Python processes and GPU usage during distributed training

Hey all!

I noticed that after the first epoch of training a custom DDP model (1 node, 2 GPUs), two new GPU memory usage entries pop up in nvidia-smi, one for each GPU. A memory usage of around 800 MB is reported for these. Curiously, they have the same PID as the ‘main’ process running on the opposite GPU (see the color-coded screenshot below). Is this expected behavior? It’s the only case of training a model with data parallelism where I noticed it.
I’ve tried using several monitoring tools besides nvidia-smi, e.g. GPUtil.showUtilization(), torch.cuda.memory_allocated(), printing tensors in use, but none of these are descriptive enough for me to pinpoint what exactly is going on.

Any help, suggestions or input would be greatly appreciated!

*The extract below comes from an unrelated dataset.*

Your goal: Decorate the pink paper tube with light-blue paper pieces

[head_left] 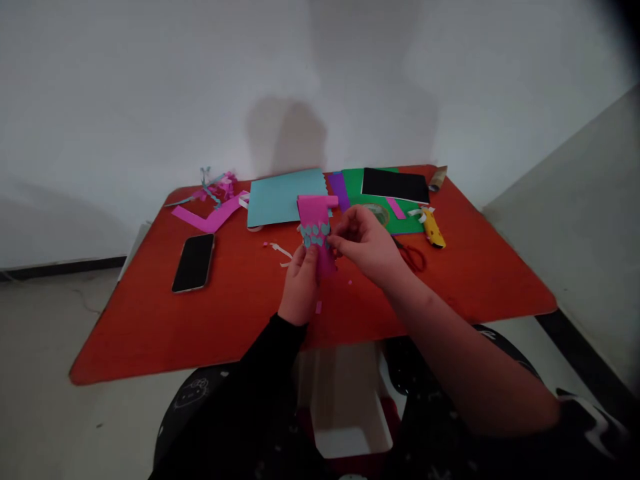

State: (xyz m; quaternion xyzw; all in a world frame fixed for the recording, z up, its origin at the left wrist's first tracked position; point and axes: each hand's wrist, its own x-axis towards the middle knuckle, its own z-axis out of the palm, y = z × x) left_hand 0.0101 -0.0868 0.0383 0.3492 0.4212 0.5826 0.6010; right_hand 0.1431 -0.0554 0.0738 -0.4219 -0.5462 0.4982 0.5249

after the first epoch of training a custom DDP model (1 node, 2 GPUs), two new GPU memory usage entries pop up in nvidia-smi

You mean those two entries was not there during the 1 epoch, and only appears after that? What was executed after the first epoch? How did you initialize DDP? Did you specify device_ids or set CUDA_VISIBLE_DEVICES for the two DDP instances? Looks like both processes are operating on two GPUs. They should have exclusively run on a different GPU.

You mean those two entries was not there during the 1 epoch, and only appears after that?

Yes, that’s correct.

What was executed after the first epoch?

After each epoch of training, evaluation is run on GPU 0.

How did you initialize DDP?

With torch.distributed.launch --nproc_per_node=2 and the following:

torch.cuda.set_device(args.local_rank)
torch.distributed.init_process_group(backend='nccl', init_method='env://')
model.cuda(args.local_rank)
model =  torch.nn.parallel.DistributedDataParallel(model, 
                                                   device_ids=[args.local_rank],
                                                   output_device=args.local_rank,
                                                   find_unused_parameters=True)

(args.local_rank is set automatically by torch.distributed.launch)

Appreciate the response!

1 Like

Does this occur on all processes or just rank 0?

Evaluation is gated by an if clause:

if args.local_rank == 0:
    evaluate(params)

Is that what you were asking?

Yes.

model = torch.distributed.nn.parallel.DistributedDataParallel(model)

The line above might be the reason. IIUC, torch.cuda.set_device(args.local_rank) only sets the default device, but DDP process can still see two GPUS. By default DDP would try to replicate models on all visible GPUs.

Could you please try use the following to construct DDP?

    model = torch.nn.parallel.DistributedDataParallel(model,
                                                      device_ids=[arg.local_rank],
                                                      output_device=arg.local_rank)

I might have made a mistake when copying the code from the script to post here :sweat_smile: In the code that produces the behavior mentioned in the OP, the model is wrapped actually exactly like you propsed, with the addition of the find_unused_parameters argument:

model = torch.nn.parallel.DistributedDataParallel(model, 
                                                  device_ids=[args.local_rank],
                                                  output_device=args.local_rank,
                                                  find_unused_parameters=True)

(Edited the previous post accordingly.)

Thanks for the clarification.

That’s weird. I don’t know why DDP (or sth else) would then try to access a different GPU. Does it work if you set the CUDA_VISIBLE_DEVICES variable to prevent the process from seeing another GPU?